_WHAT YOU ARE ASKED TO DO_
Every line in the listing below from the one with "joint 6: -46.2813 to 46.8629" through the one with "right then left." is to be reproduced exactly, both ends included; leave out the rest.

_MATERIAL FOR THIS EXERCISE_
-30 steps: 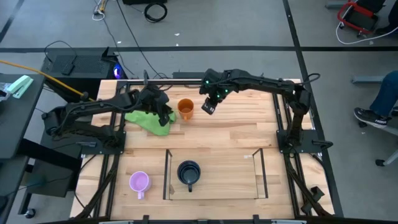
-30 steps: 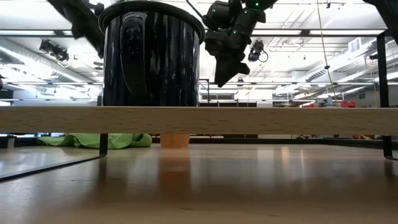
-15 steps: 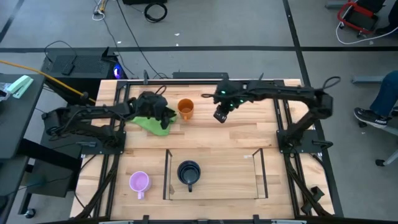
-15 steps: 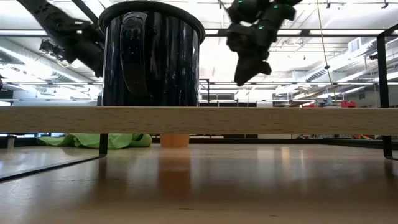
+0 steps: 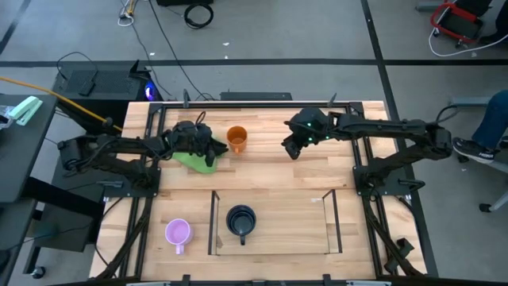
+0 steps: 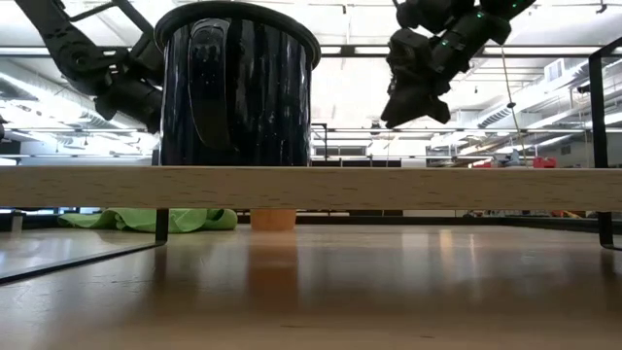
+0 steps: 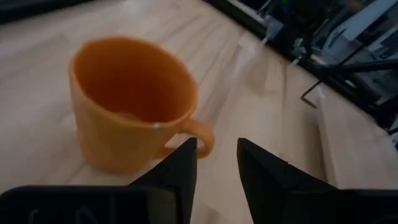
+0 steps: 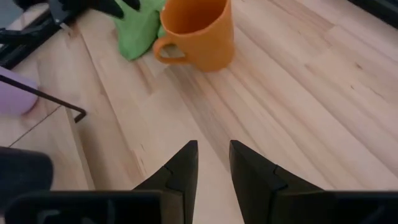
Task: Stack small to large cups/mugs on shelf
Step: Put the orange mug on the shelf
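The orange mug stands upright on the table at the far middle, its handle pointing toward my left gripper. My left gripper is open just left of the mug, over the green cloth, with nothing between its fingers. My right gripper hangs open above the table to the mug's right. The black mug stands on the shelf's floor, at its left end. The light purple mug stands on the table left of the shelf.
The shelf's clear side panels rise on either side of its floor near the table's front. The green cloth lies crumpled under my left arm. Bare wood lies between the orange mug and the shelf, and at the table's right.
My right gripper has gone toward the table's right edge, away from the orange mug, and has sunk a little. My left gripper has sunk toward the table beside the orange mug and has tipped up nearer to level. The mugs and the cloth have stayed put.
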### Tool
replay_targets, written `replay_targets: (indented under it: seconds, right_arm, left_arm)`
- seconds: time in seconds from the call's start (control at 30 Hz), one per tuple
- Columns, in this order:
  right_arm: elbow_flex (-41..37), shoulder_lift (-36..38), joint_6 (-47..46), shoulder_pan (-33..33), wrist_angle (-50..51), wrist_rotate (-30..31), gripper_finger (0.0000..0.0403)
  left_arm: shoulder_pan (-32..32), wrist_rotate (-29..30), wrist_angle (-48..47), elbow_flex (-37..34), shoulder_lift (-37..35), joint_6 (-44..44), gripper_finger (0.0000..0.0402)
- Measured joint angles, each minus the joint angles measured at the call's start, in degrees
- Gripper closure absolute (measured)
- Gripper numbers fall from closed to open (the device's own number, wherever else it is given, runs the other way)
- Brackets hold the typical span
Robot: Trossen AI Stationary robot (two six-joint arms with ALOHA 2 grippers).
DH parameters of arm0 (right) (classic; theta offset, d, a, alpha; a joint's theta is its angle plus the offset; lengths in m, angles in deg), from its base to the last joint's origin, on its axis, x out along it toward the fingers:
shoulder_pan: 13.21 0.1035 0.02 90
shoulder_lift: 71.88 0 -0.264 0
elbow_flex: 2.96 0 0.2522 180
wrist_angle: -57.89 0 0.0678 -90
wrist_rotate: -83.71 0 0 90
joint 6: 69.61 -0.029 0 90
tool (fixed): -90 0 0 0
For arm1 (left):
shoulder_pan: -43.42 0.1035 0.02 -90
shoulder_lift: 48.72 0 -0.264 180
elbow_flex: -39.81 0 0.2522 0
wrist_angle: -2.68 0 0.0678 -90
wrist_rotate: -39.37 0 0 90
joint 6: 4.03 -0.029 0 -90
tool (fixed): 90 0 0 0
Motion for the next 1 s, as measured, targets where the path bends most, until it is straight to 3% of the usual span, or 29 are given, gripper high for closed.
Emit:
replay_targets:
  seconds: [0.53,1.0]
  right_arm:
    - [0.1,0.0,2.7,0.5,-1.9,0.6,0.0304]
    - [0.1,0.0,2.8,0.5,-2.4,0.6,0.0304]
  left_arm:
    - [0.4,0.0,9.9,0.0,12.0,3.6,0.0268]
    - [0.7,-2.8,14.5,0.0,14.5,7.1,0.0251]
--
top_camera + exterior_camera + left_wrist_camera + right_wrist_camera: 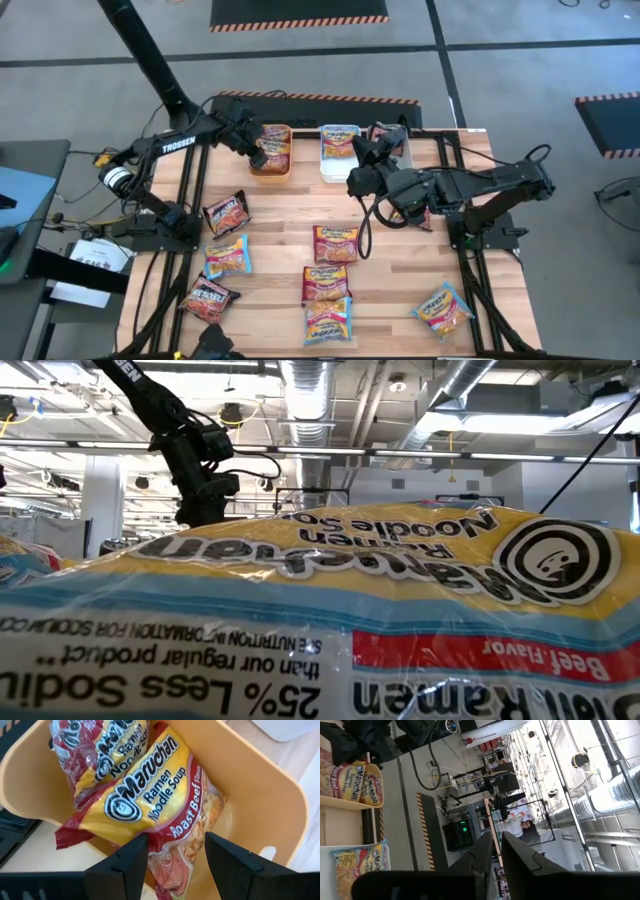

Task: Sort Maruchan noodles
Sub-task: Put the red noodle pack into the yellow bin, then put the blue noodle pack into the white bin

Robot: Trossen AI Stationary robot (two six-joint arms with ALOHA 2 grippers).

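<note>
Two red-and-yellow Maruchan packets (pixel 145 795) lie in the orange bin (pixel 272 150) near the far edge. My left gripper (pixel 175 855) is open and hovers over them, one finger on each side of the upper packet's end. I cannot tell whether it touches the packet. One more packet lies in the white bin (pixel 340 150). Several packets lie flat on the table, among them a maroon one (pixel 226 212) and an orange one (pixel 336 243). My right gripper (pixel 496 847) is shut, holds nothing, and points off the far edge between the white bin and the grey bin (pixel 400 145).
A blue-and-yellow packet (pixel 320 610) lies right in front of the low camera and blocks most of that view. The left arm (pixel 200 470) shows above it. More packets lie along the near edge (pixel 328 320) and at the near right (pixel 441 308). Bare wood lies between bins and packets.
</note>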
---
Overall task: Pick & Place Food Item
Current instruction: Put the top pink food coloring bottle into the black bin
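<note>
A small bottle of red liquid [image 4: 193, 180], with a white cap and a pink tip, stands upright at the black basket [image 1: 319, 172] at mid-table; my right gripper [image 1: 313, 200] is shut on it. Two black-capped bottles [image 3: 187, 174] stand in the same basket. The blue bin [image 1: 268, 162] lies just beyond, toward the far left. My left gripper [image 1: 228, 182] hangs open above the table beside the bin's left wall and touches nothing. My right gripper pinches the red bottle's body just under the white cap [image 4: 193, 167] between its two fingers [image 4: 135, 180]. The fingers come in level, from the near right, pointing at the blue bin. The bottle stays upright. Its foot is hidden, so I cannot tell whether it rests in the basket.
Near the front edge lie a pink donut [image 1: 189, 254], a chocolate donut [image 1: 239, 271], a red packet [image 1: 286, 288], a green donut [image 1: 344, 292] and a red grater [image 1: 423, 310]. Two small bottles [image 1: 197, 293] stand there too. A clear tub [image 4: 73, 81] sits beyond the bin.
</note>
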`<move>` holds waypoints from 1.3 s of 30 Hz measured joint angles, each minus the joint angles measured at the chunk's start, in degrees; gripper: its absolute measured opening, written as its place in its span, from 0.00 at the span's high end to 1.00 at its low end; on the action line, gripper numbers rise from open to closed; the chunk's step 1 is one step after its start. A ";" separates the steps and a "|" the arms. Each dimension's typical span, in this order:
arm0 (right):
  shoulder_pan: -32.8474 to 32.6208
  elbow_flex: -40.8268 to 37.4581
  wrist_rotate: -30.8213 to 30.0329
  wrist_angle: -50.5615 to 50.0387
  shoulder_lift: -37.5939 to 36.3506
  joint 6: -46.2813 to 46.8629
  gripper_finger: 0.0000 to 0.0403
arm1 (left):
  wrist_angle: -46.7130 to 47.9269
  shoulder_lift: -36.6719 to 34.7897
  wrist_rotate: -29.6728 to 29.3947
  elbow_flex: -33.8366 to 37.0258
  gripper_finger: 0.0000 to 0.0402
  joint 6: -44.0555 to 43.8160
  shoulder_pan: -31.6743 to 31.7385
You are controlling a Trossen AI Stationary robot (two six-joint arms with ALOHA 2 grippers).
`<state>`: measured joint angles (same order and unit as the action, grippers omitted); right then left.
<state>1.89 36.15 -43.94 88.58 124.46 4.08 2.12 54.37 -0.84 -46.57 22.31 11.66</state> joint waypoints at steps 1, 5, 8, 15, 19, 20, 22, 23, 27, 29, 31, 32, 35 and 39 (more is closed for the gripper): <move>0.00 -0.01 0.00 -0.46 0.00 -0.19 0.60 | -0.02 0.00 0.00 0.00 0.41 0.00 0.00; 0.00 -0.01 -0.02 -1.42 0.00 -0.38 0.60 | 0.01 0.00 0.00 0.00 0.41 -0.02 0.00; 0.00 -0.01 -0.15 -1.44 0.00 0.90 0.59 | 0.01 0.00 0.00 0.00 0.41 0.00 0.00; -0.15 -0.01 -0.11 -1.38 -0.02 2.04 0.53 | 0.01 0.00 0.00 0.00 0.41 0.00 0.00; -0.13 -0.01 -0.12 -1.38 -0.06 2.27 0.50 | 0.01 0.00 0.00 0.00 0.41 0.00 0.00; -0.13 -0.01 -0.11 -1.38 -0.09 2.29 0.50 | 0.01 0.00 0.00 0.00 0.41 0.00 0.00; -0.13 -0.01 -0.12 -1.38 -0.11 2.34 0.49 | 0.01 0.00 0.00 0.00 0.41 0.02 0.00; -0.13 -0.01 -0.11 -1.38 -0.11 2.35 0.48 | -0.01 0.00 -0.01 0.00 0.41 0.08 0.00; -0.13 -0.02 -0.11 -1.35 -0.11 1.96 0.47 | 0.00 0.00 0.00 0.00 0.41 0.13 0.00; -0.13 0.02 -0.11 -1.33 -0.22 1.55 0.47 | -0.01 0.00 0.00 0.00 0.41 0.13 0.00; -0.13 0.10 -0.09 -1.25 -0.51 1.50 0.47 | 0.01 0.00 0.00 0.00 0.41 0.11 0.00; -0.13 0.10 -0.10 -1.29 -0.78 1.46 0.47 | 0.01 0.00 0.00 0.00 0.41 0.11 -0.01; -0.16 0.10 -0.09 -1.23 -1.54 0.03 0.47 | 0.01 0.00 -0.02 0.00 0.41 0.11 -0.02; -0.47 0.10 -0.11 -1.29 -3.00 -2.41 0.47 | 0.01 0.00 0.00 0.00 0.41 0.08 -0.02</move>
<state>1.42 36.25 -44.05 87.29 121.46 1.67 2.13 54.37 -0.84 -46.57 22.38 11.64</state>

_RESULT OF THIS TASK_
  joint 6: -46.2813 to 46.8629
  gripper_finger: 0.0000 to 0.0403
arm1 (left):
  wrist_angle: -46.7130 to 47.9269
  shoulder_lift: -36.6719 to 34.7897
  wrist_rotate: -29.6728 to 29.3947
  elbow_flex: -33.8366 to 37.0258
  gripper_finger: 0.0000 to 0.0402
  joint 6: -44.0555 to 43.8160
  shoulder_pan: -31.6743 to 31.7385
You are controlling a Trossen AI Stationary robot (two six-joint arms with ALOHA 2 grippers).
`<state>`: measured joint angles (same order and unit as the action, grippers omitted); right then left.

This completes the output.